◆ PROBLEM REQUIREMENTS
Apart from the pictures, reproduce the data below exactly as it stands.

◆ COLLECTED DATA
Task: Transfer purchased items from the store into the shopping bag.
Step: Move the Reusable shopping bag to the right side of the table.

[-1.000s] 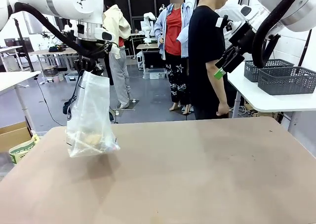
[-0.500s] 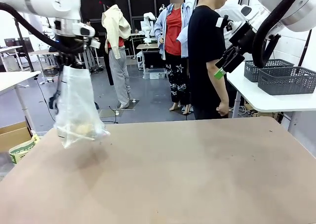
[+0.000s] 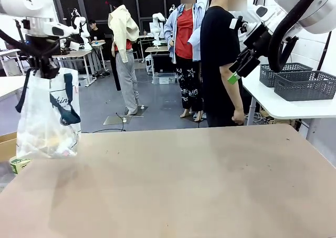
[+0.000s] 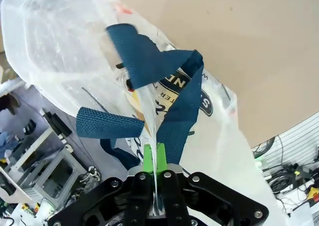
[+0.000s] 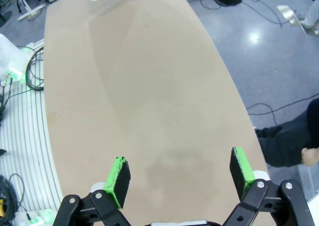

◆ EXERCISE RESULT
Task: Transfer purchased items from the store into the shopping bag.
Step: Move the Reusable shopping bag to the right side of the table.

[-1.000s] 
[-0.500s] 
[+0.000s] 
[+0.000s] 
[+0.000s] 

What the exercise asked for is now done.